Unleash the Power of JSON Output with Mistral 7B LLM
Table of Contents
- Introduction
- Getting Structured JSON Output using LLM Model
- Output Parsers with Long Chain
- Using Pantic for Output Validation
- Creating Prompts for JSON Output
- Adjusting Chunk Size for Better Performance
- Loading LM using C Transformers
- Testing Information sent to LLM
- Alternative Libraries for Predefined JSON
- Performance Comparison with LAMA 2
- Conclusion
Introduction
In this video, I will discuss how to obtain a structured JSON output from the LLM (Long Language Model) model. We will focus on using a file-Based FPH Vector database and explore different techniques to achieve the desired output format. We will also compare the reliability and performance of various methods.
Getting Structured JSON Output using LLM Model
The LLM provides a way to specify inside the prompt that You want to receive JSON output and define the formatting of the output. This approach offers more reliability compared to using output parsers, as the structure of the output can sometimes vary. By explicitly instructing the LM to format the response as JSON and providing the desired keys, we can ensure consistency in the output.
Output Parsers with Long Chain
Using output parsers with Long Chain to transform the result into a JSON structure is another option. However, in practical scenarios, this method may not be as reliable. The output structure returned by the LLM can differ between requests, causing the output parsers to fail. Therefore, for now, it is recommended to focus on instructing the LM explicitly for the desired output format.
Using Pantic for Output Validation
Pantic can be used in conjunction with Long Chain to validate the output and ensure that it conforms to the required structure. This additional step can provide an extra layer of reliability for the output generated by the LLM.
Creating Prompts for JSON Output
To obtain JSON output, we can include information in the prompt itself, specifying the desired format and the keys to be included in the output. This approach simplifies the process and ensures a consistent JSON structure. Single values can be enclosed in curly brackets, while multiple values can be enclosed in square brackets.
Adjusting Chunk Size for Better Performance
The chunk size plays a crucial role in the performance of the LLM. Based on the specific data being processed, it is recommended to adjust the chunk size accordingly. By splitting the input into smaller chunks, the retrieval and extraction process becomes more efficient, especially when working with larger documents.

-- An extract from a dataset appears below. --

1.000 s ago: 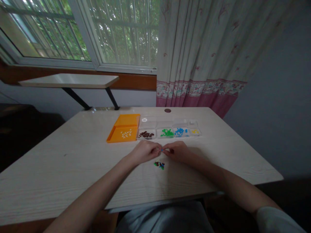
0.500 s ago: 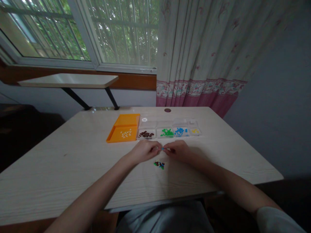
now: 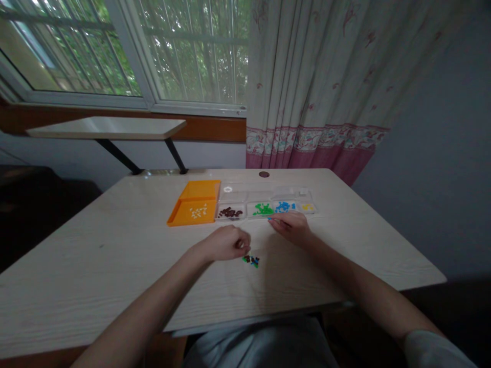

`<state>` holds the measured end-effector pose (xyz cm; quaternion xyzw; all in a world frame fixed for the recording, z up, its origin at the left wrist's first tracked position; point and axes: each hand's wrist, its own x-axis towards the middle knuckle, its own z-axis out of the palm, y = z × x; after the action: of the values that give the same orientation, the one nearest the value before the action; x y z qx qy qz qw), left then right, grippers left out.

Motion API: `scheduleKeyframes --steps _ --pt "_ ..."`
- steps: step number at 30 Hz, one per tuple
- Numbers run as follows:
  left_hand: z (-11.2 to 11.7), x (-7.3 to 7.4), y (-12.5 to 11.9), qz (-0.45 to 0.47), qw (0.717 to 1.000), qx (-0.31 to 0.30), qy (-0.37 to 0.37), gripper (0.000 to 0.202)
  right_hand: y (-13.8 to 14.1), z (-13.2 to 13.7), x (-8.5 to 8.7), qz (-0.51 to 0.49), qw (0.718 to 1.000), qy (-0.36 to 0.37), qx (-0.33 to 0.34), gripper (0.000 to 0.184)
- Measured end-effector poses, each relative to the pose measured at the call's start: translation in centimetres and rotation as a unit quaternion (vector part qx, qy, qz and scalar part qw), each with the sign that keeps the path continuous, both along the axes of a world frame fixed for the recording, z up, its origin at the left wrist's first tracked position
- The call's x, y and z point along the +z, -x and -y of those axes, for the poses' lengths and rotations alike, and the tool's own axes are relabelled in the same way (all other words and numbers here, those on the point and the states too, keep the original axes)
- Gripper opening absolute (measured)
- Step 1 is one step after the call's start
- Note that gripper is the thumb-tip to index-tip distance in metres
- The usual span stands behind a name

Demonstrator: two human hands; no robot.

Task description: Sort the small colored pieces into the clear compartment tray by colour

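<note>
My right hand (image 3: 292, 228) pinches a small blue piece (image 3: 269, 219) at its fingertips, just in front of the green pieces (image 3: 263, 209) and blue pieces (image 3: 284, 206) in the clear tray. Closer to me, my left hand (image 3: 229, 242) has its fingers curled together; whatever they hold, if anything, is hidden. Right by its fingertips a small cluster (image 3: 251, 261) of green, brown, blue and white pieces lies on the table, and I cannot tell whether the fingers touch it.
The clear divided tray (image 3: 259, 196) also holds brown pieces (image 3: 230, 212) and yellow pieces (image 3: 307, 207). An orange box (image 3: 199, 190) with white pieces (image 3: 198, 210) adjoins it. A raised shelf (image 3: 111, 128) stands at the table's (image 3: 95, 266) back left, and a round dark disc (image 3: 264, 174) at the back.
My hands, together at a blue piece before, have parted. The right moved forward to the tray's front edge with a blue piece; the left came down toward the multicoloured cluster.
</note>
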<state>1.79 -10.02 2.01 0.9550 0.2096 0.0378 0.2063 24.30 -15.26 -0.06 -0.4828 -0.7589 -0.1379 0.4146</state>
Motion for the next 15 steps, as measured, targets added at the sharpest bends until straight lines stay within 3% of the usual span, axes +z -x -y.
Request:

Loading LM using C Transformers
In this example, we use C Transformers to load the LLM. C Transformers provides a convenient way to Interact with the LLM and retrieve the desired information. The wrapper function sets up the question-answering prompt and builds the retrieval chain for interacting with the LLM.
Testing Information sent to LLM
To better understand the information being sent to the LLM, we can test and examine the retrieval chain. This allows us to inspect the retrieved data from the vector store and ensure the interaction with the LLM is as expected.
Alternative Libraries for Predefined JSON
Apart from Long Chain, there are other libraries available, such as Hast Stack, that can be used to obtain predefined JSON output. Exploring these alternatives can provide additional options for formatting and structuring the output according to specific requirements.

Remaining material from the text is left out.